Per adesso molti inquilini vivono di assistenza sociale, fanno riferimento cioè alla Hartz VI, il sistema di sostegno per disoccupati. Ma chi può cerca lavoro, chi non può si impegna nel risanamento della casa, sempre sotto gli occhi di Benjamin Marx. E il programma è trasformare le palazzine in un centro moderno, c’è persino l’idea di costruire un piccolo teatro all’interno del complesso.
«Abbiamo buttato via 150 metri cubi di immondizia, abbiamo eliminato i topi. Adesso vogliamo nel complesso di Harzer strasse anche altre persone, non solo rom, abbiamo già altri aspiranti inquilini», dice Marx, amministratore dell’edificio e vero ispiratore dell’operazione. Secondo l’uomo della Aachener, i nomadi che si sono trasferiti in Germania in realtà avevano in Romania un villaggio con case in buone condizioni. Ma anche a casa loro erano una minoranza, e come tale venivano trattati. «Adesso voglio vivere qui, voglio un futuro tedesco per i miei bambini.
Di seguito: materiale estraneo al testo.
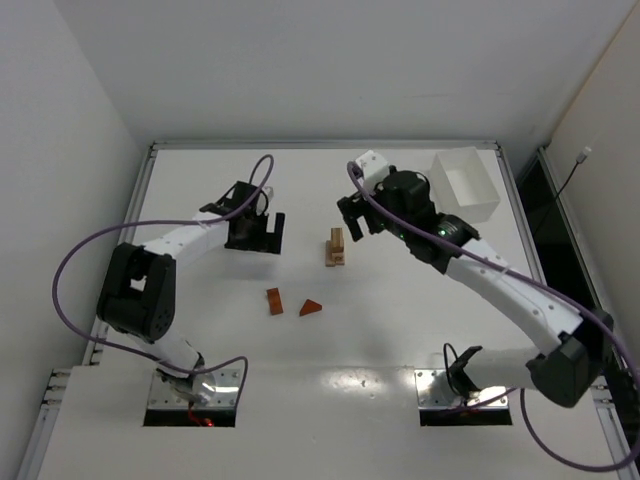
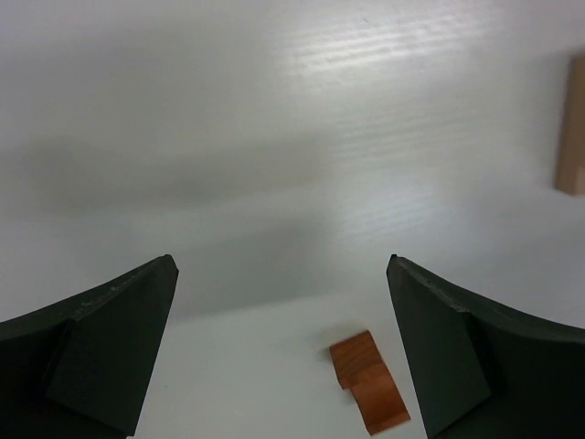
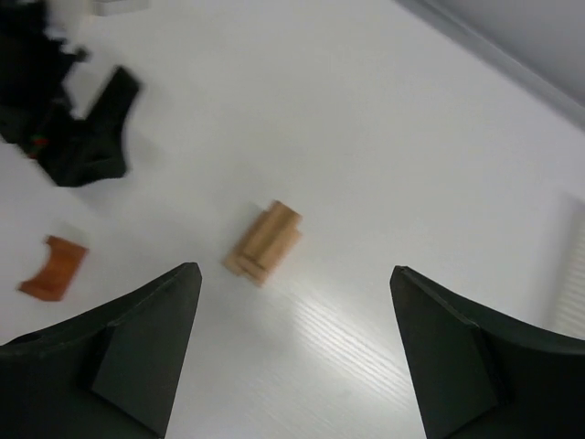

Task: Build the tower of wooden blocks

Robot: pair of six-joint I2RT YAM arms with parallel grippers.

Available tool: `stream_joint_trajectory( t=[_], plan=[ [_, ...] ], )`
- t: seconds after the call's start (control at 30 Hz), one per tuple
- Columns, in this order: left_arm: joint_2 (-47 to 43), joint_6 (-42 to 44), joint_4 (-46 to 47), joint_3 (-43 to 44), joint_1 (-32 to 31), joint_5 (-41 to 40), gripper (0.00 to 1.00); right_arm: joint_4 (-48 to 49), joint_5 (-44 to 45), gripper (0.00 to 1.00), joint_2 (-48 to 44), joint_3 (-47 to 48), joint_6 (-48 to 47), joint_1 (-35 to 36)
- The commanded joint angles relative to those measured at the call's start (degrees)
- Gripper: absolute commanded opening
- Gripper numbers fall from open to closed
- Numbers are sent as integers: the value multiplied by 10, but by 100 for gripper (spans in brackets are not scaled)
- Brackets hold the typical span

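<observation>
The tower point(image 1: 336, 248) is a short upright stack of tan blocks at the table's middle. It shows in the right wrist view point(image 3: 263, 241) and at the right edge of the left wrist view point(image 2: 571, 128). A reddish-brown brick point(image 1: 274, 301) and a reddish-brown wedge point(image 1: 310, 307) lie in front of it. The brick also shows in the left wrist view point(image 2: 368, 381) and the right wrist view point(image 3: 53, 268). My left gripper point(image 1: 258, 240) point(image 2: 281, 265) is open and empty, left of the tower. My right gripper point(image 1: 352, 222) point(image 3: 292, 270) is open and empty, just behind and right of the tower.
A white rectangular box point(image 1: 465, 185) stands at the back right. The table has a raised rim point(image 1: 320, 145) along its far edge. The left arm's black gripper appears in the right wrist view point(image 3: 78, 128).
</observation>
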Motion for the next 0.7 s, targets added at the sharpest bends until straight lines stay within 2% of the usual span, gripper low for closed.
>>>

Sono contenta perché qui ho anche i parenti, e voglio restare in questa casa», dice una madre con i capelli nerissimi raccolti all’indietro in una crocchia.
In tutta l’Europa, dicono gli attivisti delle organizzazioni pro nomadi, i pregiudizi sono duri a morire, solo nei mesi scorsi un settimanale della civilissima Svizzera ha pubblicato in copertina la foto di un giovane rom con una pistola giocattolo sotto il titolo: «Vengono i nomadi, ondata di furti in Svizzera ».
Pure fra i piccoli borghesi di Neukölln è arrivato l’appello della destra xenofoba, ma è caduto nel vuoto. Quando i nostalgici dell’organizzazione “Pro Deutschland” hanno distribuito volantini contro la presenza delle famiglie dei nomadi, nessuno gli ha dato retta. Per ora l’esperimento della Aachener va avanti. I vicini preferiscono ascoltare la fisarmonica di una famiglia di Bucarest, alla festa di quartiere, nel cortile dell’ex “casa dei topi”, che i richiami all’odio.